Left-handed handshake (done with hand nearest to heart)

The left-handed Scout handshake is a formal way of greeting other Scouts and is used by members of Scout and Guide organizations around the world. The handshake is made with the hand nearest to the heart and is offered as a token of friendship. In most situations, the handshake is made firmly, without interlocking fingers, and many organizations only use this handshake when both people are in uniform. There are some variations of the handshake between national Scouting organizations and also within some program sections.

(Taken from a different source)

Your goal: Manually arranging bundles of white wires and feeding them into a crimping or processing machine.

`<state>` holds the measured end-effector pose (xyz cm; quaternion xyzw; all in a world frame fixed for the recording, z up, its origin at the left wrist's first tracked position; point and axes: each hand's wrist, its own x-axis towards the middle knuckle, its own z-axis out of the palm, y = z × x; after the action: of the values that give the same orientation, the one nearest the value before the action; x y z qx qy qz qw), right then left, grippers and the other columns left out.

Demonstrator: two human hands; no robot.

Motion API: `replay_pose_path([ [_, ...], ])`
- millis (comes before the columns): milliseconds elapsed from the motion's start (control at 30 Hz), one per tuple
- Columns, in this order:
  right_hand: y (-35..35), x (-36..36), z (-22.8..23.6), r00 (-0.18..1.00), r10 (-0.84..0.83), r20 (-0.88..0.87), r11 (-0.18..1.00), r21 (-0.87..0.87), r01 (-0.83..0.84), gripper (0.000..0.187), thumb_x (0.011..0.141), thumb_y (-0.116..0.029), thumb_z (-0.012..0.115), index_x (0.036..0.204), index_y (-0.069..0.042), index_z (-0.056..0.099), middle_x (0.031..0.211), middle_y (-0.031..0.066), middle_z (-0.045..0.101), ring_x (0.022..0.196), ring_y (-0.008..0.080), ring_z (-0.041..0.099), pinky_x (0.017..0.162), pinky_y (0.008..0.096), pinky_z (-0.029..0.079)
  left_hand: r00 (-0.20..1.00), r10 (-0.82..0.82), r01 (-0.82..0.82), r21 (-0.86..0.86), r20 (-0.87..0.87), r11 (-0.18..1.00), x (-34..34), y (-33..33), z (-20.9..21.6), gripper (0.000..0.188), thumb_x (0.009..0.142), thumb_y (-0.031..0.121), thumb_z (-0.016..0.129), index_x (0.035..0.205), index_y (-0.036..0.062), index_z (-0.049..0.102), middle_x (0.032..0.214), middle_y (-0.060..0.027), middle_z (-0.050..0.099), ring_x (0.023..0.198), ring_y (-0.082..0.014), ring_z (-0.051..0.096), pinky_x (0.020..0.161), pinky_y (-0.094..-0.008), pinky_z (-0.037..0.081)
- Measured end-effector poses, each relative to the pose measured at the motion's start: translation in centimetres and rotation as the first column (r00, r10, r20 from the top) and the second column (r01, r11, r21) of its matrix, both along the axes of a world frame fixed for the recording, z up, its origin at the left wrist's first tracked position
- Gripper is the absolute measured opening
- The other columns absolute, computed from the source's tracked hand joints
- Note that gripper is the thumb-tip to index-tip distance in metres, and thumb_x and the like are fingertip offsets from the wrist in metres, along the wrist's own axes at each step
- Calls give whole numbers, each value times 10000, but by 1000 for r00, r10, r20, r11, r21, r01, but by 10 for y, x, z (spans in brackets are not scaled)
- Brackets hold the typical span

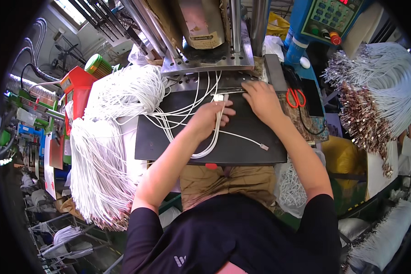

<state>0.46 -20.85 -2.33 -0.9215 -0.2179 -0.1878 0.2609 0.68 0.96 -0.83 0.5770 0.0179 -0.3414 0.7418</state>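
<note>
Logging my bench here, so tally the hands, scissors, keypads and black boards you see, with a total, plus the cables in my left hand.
Hands (left hand, right hand): 2
Scissors: 1
Keypad: 1
Black board: 1
Held cables: too bunched to count
Total without cables: 5

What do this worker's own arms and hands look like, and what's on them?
The left hand and right hand are bare, with no gloves visible. The forearms are uncovered too, with no watch visible. Short, dark fabric sleeves cover the upper arms, matching the dark shirt, which bears a small, pale striped mark.
</note>
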Motion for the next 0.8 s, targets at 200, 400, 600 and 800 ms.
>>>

The 1935 Boy Scout Handbook says that "By agreement of the Scout Leaders throughout the world, Boy Scouts greet Brother Scouts with a warm left hand clasp."

All World Association of Girl Guides and Girl Scouts members share the left handshake, and when meeting other Girl Guides and Girl Scouts, it may be used in conjunction with the Scout sign done with the right hand.

==Meaning of the left-hand==
Various sources have attributed the origin of the handshake, as an ancient sign of bravery and respect, to Lord Baden-Powell's encounter after battle with Prempeh I, or to earlier published works by Ernest Thompson Seton. There exist various versions of the Prempeh story, all centering on African warriors using the left hand to hold their shields and to lower it and shake the left hand of the person was to show they trusted each other.

According to the Ashanti warrior version of the story, then-Colonel Baden-Powell saluted them with his right hand, but the Ashanti chiefs offered their left hands and said, "In our land only the bravest of the brave shake hands with the left hand, because to do so we must drop our shields and our protection." The Ashantis knew of Baden-Powell's bravery because they had fought against him and with him, and they were proud to offer the left hand of bravery.

Another version of the story is that the left-handed handshake was a homage paid to Chief Kweku Andoh who was left-handed and had the tendency to shake hands with his left. Baden-Powell dedicated his account 'The Downfall of Prempeh' to him: "(Without His Permission). To Chief Andoh of Elmina. My Guide, Adviser and Friend". Chief Kweku Andoh was the officer in the British Army that led the troops to Kumase when they captured Prempeh I and purportedly taught Baden-Powell how to scout in the jungle.

The term itself was used as the title of a work by Hilary Saint George Saunders, The Left Handshake: The Boy Scout Movement during the War, 1939–1945, because of the extraordinary courage shown during those times. According to the foreword by British Chief Scout Lord Rowallan,

When Colonel Baden-Powell entered the capital city of the Ashanti people in 1890 he was met by one of the Chiefs who came to him holding out his left hand. B.-P. held out his right in return but the Chief said: "No, in my country the bravest of the brave shake with the left hand." So began the "left handshake" of the world-wide brotherhood of Scouts. In this book are told some of the stories of courage and endurance shown by Scouts in many different countries during the war of 1939–45. There would not be room even in many books to tell them all. Many, indeed, can never be told; some for political reasons, some because the actors died unknown. They remembered their Promise, to do their best to do their duty to God, and their Country; to think of other people and not themselves. So, when the time came, they were prepared in body and in spirit to render their service. Their record is unsurpassed; they were "the bravest of the brave."

The left hand is also closer to the heart, with that attendant symbolism.